Le Trésor de la cathédrale
Le point d’orgue de cette la visite fut son remarquable Trésor scénographié par l’artiste Jean-Michel Othoniel. Les objets liturgiques choisis sont ainsi magnifiés dans un univers spécialement créé. Le projet a débuté en 2007 et, pour cette création, l’artiste a voulu y associer les ateliers charentais. Il y créa un mobilier de boules de verre coloré, tapissées à l’intérieur à la feuille d’or. Installé dans un bâtiment accolé au transept sud, l’artiste a ainsi inventé une œuvre spectaculaire avec une lumière données par des vitraux à cinq nuances de bleu. Ainsi, tout en montant les marches, on traverse trois salles : le Lapidaire, l’Engagement et, pour finir, le Merveilleux présentant un mélange de bleus et de dorés mettant en valeur les objets les plus précieux comme les ostensoirs, les calices et des statues.

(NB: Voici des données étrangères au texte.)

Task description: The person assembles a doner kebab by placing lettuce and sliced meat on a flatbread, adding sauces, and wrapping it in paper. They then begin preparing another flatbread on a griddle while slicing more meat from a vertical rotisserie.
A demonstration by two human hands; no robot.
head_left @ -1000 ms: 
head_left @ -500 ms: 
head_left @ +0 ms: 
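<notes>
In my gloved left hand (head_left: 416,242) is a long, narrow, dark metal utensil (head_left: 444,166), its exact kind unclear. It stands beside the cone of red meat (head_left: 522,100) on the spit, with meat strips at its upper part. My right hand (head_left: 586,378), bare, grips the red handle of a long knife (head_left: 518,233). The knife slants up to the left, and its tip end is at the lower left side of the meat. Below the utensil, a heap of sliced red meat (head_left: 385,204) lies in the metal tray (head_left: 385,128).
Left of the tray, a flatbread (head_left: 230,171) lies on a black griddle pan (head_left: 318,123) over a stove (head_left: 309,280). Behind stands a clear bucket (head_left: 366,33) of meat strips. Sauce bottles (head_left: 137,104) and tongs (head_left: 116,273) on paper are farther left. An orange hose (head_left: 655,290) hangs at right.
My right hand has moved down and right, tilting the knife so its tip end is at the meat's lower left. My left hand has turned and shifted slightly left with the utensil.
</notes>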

Le Trésor scénographié de la cathédrale d’Angoulême.
Aubeterre-sur-Dronne.
L’église souterraine d’Aubeterre-sur-Dronne
Autre arrêt, la surprenante église souterraine d’Aubeterre-sur-Dronne. Cette ancienne église castrale a été creusée de haut en bas dans le rocher à la base du château. Le seigneur, Pierre Ier de Castillon ayant ramené de croisade un morceau de la vraie croix du Christ, son successeur, Pierre II, fit creuser cette église dans la masse avec, au fond et au centre un reliquaire en forme de croix et sur les côtés d’une part une grande copie du Saint-Sépulcre de Jérusalem et d’autre part une croix en bas-relief. Une galerie est également aménagée en forme de U, permettant aux seigneurs d’assister aux offices. Mais, au XVe siècle, la falaise s’effondra, emportant avec elle le chœur, le clocher et une partie de la nef. De ce fait, le fond de l’église se trouva orienté au nord. Les fouilles archéologiques font apparaître de nombreuses tombes creusées dans le sol. Avec ses 17 m de haut, c’est l’église souterraine la plus haute de toute l’Europe.
Dernier arrêt : Cognac
La dernière journée fut consacrée à la ville de Cognac avec son Musée d’art et d’histoire et, comme il se doit, son Musée des savoir-faire du cognac. Pour ne pas se limiter aux abstractions, le tour s’est conclu par une étape dans la distillerie de Moisans (Sireuil) où les producteurs montrent l’ensemble de leur exploitation, à commencer par les vignes composées essentiellement de cépage ugni blanc. Dominent ensuite douze alambics et le chai dans lequel vieillissent des crus qui seront ensuite assemblés pour obtenir le meilleur Cognac.
Cognac.
Le vin obtenu avec la récolte de raisin est transformé deux fois de suite dans l’alambic et ce avant le 31 mars de l’année suivante, afin d’extraire l’eau de vie, qui, une fois vieillie en fûts de chêne, deviendra le fameux Cognac.
Ainsi pleinement informés sur le patrimoine viticole et industriel cognaçais, les Aiguepersois purent prendre le chemin du retour et remercier Mary Imperatori, membre du Conseil d’administration de l’ACAE et organisatrice de ces trois journées si « merveilleusement organisées ».